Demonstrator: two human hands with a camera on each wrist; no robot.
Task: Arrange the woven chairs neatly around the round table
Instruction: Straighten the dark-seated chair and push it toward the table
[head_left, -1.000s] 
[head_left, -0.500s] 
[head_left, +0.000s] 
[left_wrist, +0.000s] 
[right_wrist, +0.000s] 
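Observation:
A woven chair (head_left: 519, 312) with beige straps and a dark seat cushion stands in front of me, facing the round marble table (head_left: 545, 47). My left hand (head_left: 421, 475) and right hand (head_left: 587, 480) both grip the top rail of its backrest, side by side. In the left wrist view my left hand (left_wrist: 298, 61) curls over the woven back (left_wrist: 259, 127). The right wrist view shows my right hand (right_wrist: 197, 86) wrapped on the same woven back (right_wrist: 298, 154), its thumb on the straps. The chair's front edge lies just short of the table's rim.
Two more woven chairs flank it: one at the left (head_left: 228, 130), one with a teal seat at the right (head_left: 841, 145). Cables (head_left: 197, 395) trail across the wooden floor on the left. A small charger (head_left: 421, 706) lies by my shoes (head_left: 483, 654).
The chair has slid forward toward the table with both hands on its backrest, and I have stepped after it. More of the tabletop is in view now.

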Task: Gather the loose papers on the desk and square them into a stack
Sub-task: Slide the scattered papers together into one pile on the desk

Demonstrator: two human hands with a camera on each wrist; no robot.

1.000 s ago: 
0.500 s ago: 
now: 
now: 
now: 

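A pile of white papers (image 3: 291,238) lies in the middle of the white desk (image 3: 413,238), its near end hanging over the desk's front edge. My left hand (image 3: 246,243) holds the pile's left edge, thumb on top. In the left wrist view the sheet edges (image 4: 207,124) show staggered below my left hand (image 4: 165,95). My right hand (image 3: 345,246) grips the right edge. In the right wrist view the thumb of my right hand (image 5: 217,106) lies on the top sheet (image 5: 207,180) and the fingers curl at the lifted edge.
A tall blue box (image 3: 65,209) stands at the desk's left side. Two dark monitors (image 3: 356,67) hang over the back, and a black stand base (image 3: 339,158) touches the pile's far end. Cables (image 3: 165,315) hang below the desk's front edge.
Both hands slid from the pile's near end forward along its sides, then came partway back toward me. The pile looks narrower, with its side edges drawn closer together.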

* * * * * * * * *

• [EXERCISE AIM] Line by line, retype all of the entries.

• [EXPECTED OUTPUT]
Demonstrator: two human hands with a camera on each wrist; no robot.
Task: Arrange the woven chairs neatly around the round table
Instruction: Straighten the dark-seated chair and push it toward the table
[head_left, -1.000s] 
[head_left, -0.500s] 
[head_left, +0.000s] 
[left_wrist, +0.000s] 
[right_wrist, +0.000s] 
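Observation:
A woven chair (head_left: 519, 312) with beige straps and a dark seat cushion stands in front of me, facing the round marble table (head_left: 545, 47). My left hand (head_left: 421, 475) and right hand (head_left: 587, 480) both grip the top rail of its backrest, side by side. In the left wrist view my left hand (left_wrist: 298, 61) curls over the woven back (left_wrist: 259, 127). The right wrist view shows my right hand (right_wrist: 197, 86) wrapped on the same woven back (right_wrist: 298, 154), its thumb on the straps. The chair's front edge lies just short of the table's rim.
Two more woven chairs flank it: one at the left (head_left: 228, 130), one with a teal seat at the right (head_left: 841, 145). Cables (head_left: 197, 395) trail across the wooden floor on the left. A small charger (head_left: 421, 706) lies by my shoes (head_left: 483, 654).
The chair has slid forward toward the table with both hands on its backrest, and I have stepped after it. More of the tabletop is in view now.
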
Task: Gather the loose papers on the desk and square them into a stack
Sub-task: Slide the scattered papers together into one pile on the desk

Demonstrator: two human hands with a camera on each wrist; no robot.

1.000 s ago: 
0.500 s ago: 
now: 
now: 
now: 

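A pile of white papers (image 3: 291,238) lies in the middle of the white desk (image 3: 413,238), its near end hanging over the desk's front edge. My left hand (image 3: 246,243) holds the pile's left edge, thumb on top. In the left wrist view the sheet edges (image 4: 207,124) show staggered below my left hand (image 4: 165,95). My right hand (image 3: 345,246) grips the right edge. In the right wrist view the thumb of my right hand (image 5: 217,106) lies on the top sheet (image 5: 207,180) and the fingers curl at the lifted edge.
A tall blue box (image 3: 65,209) stands at the desk's left side. Two dark monitors (image 3: 356,67) hang over the back, and a black stand base (image 3: 339,158) touches the pile's far end. Cables (image 3: 165,315) hang below the desk's front edge.
Both hands slid from the pile's near end forward along its sides, then came partway back toward me. The pile looks narrower, with its side edges drawn closer together.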

Nothing else remains for the exercise.